In that op-ed Dr. Summers sketches history from 1914 to the present, attributing World War I, World War II, the Viet Nam War, and the collapse of the Soviet Union primarily to American calculations or miscalculations. He culminates this highly America-centric view of history with what is, essentially, a pitch for world government:

I would suggest last that history teaches that no individual nation can be a guarantor of the stability of the system. It is only through the cooperation of nations, through the establishment of institutions, through the legitimacy that comes from convocation and dialogue, that firm and clear lines can be drawn and that others can be enticed in.

I can only surmise that Dr. Summers is now campaigning for the post of Minister of Finance of this hypothetical world government. If you don’t believe that’s what he’s getting at, allow me a question. Why does the world need a “guarantor of the stability of the system”. Stable systems don’t require guarantors. Only inherently unstable systems do.

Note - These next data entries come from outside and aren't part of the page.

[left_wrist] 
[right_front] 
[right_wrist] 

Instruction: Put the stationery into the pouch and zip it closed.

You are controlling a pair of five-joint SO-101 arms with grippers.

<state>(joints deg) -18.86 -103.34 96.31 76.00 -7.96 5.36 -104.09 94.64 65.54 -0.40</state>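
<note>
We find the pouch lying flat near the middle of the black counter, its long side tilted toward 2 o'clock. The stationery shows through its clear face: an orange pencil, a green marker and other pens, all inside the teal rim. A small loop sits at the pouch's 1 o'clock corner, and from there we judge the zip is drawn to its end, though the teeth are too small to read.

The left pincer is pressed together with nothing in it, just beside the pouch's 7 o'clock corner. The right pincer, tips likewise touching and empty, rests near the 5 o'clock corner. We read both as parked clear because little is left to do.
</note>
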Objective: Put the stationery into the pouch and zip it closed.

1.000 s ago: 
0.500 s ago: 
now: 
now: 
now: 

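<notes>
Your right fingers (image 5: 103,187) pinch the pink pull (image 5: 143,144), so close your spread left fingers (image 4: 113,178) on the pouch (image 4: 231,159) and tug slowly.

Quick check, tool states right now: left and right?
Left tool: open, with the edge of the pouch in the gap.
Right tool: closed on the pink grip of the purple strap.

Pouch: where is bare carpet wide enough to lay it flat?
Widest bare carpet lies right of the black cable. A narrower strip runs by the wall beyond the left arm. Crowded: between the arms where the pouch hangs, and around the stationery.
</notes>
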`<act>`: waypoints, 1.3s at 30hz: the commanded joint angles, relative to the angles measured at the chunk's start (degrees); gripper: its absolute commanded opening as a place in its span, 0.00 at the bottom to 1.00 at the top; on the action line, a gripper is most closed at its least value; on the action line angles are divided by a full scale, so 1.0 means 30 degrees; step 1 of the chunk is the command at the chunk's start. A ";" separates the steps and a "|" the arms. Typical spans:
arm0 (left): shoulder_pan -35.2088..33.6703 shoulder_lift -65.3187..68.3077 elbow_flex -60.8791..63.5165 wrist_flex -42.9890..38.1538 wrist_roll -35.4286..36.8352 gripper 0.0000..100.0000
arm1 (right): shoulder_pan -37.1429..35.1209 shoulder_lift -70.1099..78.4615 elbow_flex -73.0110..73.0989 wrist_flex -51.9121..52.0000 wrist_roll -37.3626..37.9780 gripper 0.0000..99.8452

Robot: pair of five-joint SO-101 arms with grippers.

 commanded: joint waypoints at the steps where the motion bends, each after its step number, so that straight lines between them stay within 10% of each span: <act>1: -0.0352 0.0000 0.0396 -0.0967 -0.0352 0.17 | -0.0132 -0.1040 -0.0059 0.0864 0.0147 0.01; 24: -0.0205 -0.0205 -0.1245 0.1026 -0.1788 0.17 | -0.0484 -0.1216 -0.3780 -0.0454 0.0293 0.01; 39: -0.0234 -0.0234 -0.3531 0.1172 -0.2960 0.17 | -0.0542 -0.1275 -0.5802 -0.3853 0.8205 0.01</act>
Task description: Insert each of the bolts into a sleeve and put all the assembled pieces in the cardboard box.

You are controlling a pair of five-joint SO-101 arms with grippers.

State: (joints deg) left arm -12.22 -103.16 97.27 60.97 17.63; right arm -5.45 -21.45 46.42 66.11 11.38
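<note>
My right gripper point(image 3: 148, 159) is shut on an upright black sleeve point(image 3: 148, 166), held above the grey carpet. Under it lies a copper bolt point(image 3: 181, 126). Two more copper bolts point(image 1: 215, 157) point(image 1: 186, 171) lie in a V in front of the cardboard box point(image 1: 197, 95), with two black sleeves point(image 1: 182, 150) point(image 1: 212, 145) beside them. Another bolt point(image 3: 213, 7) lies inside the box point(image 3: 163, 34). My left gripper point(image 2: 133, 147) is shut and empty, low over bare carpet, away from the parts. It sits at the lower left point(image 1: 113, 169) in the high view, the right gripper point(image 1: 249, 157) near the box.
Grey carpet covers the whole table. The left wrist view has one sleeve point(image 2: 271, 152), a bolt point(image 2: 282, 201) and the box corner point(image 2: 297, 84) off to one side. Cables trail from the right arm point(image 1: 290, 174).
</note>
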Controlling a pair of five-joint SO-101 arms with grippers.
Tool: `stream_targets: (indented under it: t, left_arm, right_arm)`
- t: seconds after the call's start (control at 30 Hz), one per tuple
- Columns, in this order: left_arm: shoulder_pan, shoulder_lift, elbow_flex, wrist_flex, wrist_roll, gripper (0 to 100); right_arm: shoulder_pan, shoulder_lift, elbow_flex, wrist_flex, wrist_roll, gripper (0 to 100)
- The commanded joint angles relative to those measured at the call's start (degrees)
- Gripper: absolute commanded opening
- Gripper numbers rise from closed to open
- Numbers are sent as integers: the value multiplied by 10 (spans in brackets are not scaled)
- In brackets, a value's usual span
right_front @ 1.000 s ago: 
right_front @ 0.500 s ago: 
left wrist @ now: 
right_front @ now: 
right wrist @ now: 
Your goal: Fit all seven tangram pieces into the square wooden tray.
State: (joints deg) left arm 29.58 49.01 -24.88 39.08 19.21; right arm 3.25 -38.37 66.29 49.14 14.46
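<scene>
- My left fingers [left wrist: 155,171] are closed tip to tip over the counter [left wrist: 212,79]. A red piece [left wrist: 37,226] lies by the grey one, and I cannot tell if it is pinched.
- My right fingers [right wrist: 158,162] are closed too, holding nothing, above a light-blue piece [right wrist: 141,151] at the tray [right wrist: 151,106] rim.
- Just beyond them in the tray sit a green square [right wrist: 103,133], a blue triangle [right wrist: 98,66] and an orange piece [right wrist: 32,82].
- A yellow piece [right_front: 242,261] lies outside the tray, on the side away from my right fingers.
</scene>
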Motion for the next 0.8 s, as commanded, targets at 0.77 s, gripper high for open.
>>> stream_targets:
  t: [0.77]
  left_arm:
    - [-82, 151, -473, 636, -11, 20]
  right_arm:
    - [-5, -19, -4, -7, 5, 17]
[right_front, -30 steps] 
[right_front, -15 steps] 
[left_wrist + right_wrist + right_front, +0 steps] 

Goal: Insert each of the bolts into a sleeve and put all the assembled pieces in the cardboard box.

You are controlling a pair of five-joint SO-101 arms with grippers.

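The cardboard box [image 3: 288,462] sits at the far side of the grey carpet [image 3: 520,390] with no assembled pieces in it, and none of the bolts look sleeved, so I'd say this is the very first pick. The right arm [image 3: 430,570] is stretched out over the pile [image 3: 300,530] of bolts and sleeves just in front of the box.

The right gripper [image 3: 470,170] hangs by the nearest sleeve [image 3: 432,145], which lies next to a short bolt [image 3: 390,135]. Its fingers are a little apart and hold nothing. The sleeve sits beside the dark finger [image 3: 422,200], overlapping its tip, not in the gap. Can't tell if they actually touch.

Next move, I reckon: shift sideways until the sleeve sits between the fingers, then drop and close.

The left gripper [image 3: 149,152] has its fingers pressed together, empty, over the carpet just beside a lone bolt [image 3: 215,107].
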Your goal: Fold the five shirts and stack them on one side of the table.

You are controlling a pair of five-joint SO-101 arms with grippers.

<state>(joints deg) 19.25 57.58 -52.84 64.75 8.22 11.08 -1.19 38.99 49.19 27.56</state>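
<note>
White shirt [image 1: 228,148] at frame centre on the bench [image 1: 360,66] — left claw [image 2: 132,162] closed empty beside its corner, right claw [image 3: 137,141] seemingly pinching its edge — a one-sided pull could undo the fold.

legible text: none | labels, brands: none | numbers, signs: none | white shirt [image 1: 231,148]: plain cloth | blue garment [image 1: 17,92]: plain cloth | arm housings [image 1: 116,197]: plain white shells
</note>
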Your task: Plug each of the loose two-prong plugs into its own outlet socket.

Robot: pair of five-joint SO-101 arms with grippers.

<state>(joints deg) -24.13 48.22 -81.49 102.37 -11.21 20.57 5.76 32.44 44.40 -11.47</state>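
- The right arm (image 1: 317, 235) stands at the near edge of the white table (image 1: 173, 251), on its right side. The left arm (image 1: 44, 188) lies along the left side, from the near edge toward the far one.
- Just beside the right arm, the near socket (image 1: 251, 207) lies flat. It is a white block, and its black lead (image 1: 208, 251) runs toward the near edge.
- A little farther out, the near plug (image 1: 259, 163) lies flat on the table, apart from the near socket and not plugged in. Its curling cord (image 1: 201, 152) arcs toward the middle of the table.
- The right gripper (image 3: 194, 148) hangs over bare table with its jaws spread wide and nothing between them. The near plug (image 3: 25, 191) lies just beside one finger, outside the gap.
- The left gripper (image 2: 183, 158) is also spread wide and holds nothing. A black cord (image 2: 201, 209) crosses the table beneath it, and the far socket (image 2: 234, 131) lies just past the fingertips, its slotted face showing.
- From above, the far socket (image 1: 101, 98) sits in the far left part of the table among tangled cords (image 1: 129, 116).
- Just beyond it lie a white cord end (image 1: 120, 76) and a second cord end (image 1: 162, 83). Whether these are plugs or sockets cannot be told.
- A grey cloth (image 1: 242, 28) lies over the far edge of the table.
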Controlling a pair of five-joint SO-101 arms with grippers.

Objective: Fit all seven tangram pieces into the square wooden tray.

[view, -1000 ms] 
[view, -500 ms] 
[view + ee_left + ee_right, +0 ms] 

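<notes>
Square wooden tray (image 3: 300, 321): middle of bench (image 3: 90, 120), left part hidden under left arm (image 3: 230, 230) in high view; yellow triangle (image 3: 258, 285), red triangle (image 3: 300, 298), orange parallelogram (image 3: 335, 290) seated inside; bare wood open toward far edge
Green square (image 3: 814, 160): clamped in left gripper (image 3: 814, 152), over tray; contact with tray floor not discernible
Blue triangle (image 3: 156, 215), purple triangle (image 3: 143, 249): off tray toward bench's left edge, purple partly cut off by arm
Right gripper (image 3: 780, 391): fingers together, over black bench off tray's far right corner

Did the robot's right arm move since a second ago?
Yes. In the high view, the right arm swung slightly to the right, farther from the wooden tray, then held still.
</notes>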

Not only would I suggest a different interpretation of history, I’d suggest a different interpretation of the forces that underpin history, the forces that give history its impetus:

  • States have interests and act to further those interests.
  • The interests of states are often determined by the personal interests of their most powerful people.
  • Consequently, the interests of states will inevitably be understood very imperfectly and may not further states’ actual interests at all.
  • Also as a consequence of this, the people of most states don’t have a great deal of interest in the welfare of the people of any country other than their own (and only the welfare of their own people to the extent that it furthers their own welfare).

I would also add that government is only possible under one of two conditions:

  1. Shared values
  2. Overwhelming, crushing force

The world is barely ready for city government let alone world government.